(Beginning of Given material)

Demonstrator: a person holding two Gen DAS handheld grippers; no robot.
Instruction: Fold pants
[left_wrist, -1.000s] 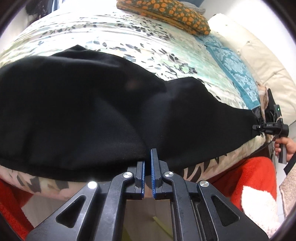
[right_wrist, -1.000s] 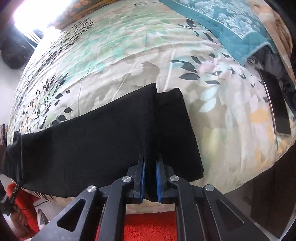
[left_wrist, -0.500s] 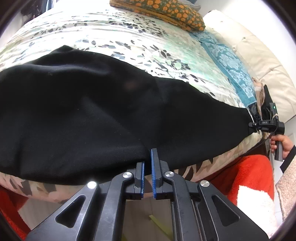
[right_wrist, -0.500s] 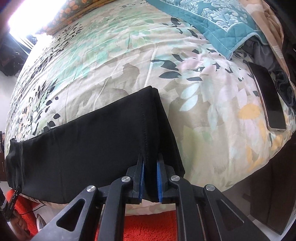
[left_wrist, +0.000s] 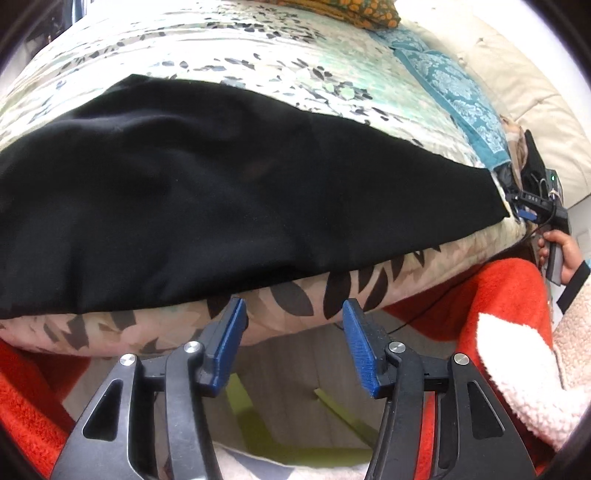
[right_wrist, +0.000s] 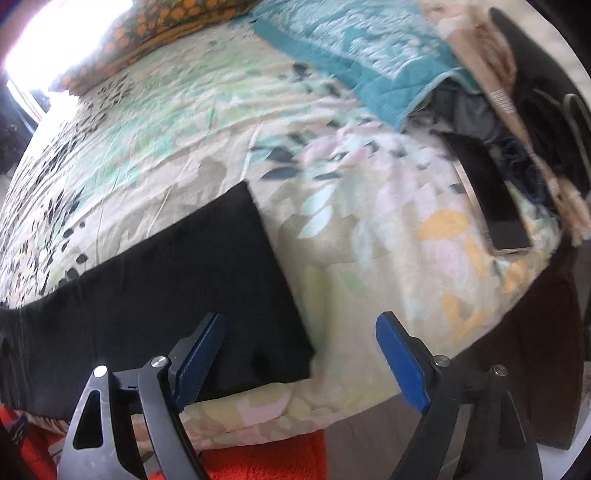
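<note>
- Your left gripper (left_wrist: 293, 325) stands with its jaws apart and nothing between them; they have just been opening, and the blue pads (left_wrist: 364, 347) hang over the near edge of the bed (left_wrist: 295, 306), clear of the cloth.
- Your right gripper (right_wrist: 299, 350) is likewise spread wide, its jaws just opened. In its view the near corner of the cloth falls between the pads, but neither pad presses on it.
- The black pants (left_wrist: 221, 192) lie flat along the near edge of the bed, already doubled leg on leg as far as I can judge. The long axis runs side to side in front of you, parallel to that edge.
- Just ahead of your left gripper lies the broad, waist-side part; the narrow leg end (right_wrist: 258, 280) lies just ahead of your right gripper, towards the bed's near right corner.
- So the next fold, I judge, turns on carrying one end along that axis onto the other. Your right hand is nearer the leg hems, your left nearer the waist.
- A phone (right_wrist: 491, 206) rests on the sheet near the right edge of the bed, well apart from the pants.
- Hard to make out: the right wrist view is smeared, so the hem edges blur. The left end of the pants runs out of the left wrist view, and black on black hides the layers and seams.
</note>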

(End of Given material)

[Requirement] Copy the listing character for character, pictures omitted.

[Solution to the problem]
Demonstrator: a person holding two Gen DAS handheld grippers; no robot.
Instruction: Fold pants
[left_wrist, -1.000s] 
[right_wrist, -1.000s] 
[left_wrist, -0.500s] 
[right_wrist, -0.500s] 
[left_wrist, +0.000s] 
[right_wrist, +0.000s] 
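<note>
- Your left gripper (left_wrist: 293, 325) stands with its jaws apart and nothing between them; they have just been opening, and the blue pads (left_wrist: 364, 347) hang over the near edge of the bed (left_wrist: 295, 306), clear of the cloth.
- Your right gripper (right_wrist: 299, 350) is likewise spread wide, its jaws just opened. In its view the near corner of the cloth falls between the pads, but neither pad presses on it.
- The black pants (left_wrist: 221, 192) lie flat along the near edge of the bed, already doubled leg on leg as far as I can judge. The long axis runs side to side in front of you, parallel to that edge.
- Just ahead of your left gripper lies the broad, waist-side part; the narrow leg end (right_wrist: 258, 280) lies just ahead of your right gripper, towards the bed's near right corner.
- So the next fold, I judge, turns on carrying one end along that axis onto the other. Your right hand is nearer the leg hems, your left nearer the waist.
- A phone (right_wrist: 491, 206) rests on the sheet near the right edge of the bed, well apart from the pants.
- Hard to make out: the right wrist view is smeared, so the hem edges blur. The left end of the pants runs out of the left wrist view, and black on black hides the layers and seams.
</note>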

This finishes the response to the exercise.